Would you please repeat the data that follows, exactly as it reads?

* DATA BLOCK:
= = = = = = =
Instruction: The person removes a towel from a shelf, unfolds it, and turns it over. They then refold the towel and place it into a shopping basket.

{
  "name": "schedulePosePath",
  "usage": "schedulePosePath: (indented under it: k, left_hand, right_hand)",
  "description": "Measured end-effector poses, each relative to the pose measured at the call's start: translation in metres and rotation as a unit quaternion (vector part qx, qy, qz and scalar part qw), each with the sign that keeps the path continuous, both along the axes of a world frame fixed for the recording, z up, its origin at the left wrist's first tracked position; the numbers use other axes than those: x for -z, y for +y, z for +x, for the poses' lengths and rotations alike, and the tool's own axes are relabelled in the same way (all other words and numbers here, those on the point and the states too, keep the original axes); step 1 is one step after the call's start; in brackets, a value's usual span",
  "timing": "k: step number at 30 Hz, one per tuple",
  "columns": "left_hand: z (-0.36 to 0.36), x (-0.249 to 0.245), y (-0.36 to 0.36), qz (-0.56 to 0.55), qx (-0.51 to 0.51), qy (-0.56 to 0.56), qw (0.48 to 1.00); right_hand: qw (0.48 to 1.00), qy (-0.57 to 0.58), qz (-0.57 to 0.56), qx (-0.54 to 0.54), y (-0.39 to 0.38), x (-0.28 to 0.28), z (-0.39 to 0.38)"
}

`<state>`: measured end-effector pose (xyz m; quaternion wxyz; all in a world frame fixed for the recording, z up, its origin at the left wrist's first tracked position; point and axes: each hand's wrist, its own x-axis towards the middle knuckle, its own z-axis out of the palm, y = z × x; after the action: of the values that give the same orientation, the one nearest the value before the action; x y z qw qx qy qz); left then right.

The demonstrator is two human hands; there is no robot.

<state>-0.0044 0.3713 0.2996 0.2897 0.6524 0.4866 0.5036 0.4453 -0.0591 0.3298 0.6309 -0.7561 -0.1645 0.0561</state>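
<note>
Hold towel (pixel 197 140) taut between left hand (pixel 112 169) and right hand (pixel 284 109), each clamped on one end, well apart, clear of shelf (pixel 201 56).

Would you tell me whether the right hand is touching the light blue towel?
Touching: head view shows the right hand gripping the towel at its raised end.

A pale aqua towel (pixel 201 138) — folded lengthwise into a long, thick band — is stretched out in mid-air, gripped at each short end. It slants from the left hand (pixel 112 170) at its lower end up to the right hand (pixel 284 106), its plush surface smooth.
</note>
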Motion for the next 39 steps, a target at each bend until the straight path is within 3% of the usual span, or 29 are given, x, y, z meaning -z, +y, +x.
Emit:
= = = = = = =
* WRITTEN RESPONSE:
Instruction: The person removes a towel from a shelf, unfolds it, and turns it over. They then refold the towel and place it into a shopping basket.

{
  "name": "schedulePosePath",
  "usage": "schedulePosePath: (indented under it: k, left_hand, right_hand)",
  "description": "Measured end-effector poses, each relative to the pose measured at the call's start: translation in metres and rotation as a unit quaternion (vector part qx, qy, qz and scalar part qw), each with the sign that keeps the path continuous, both along the axes of a world frame fixed for the recording, z up, its origin at the left wrist's first tracked position; the numbers use other axes than those: x for -z, y for +y, z for +x, for the poses' lengths and rotations alike, and the tool's own axes are relabelled in the same way (all other words and numbers here, those on the point and the states too, keep the original axes); step 1 is one step after the call's start; in brackets, a value's usual span",
  "timing": "k: step number at 30 Hz, one per tuple",
  "columns": "left_hand: z (-0.36 to 0.36), x (-0.249 to 0.245), y (-0.36 to 0.36), qz (-0.56 to 0.55), qx (-0.51 to 0.51), qy (-0.56 to 0.56), qw (0.48 to 1.00); right_hand: qw (0.48 to 1.00), qy (-0.57 to 0.58), qz (-0.57 to 0.56), qx (-0.54 to 0.54), y (-0.39 to 0.38), x (-0.28 to 0.28), z (-0.39 to 0.38)"
}

`<state>`: measured end-effector pose (xyz m; quaternion wxyz; all in a world frame fixed for the recording, z up, its origin at the left wrist's first tracked position; point and axes: each hand's wrist, its own x-axis towards the middle knuckle, its own z-axis out of the palm, y = z × x; after the action: of the values that give the same orientation, the one nearest the value before the action; x y z qw qx qy qz); left then right.

The demonstrator is two human hands; there is no robot.

<state>-0.0044 0.3713 0.2996 0.2897 0.6524 0.4866 0.5036 0.4453 -0.0591 0.3298 0.6309 -0.7561 -0.1645 0.0561</state>
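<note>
Hold towel (pixel 197 140) taut between left hand (pixel 112 169) and right hand (pixel 284 109), each clamped on one end, well apart, clear of shelf (pixel 201 56).

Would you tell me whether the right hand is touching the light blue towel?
Touching: head view shows the right hand gripping the towel at its raised end.

A pale aqua towel (pixel 201 138) — folded lengthwise into a long, thick band — is stretched out in mid-air, gripped at each short end. It slants from the left hand (pixel 112 170) at its lower end up to the right hand (pixel 284 106), its plush surface smooth.
</note>
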Motion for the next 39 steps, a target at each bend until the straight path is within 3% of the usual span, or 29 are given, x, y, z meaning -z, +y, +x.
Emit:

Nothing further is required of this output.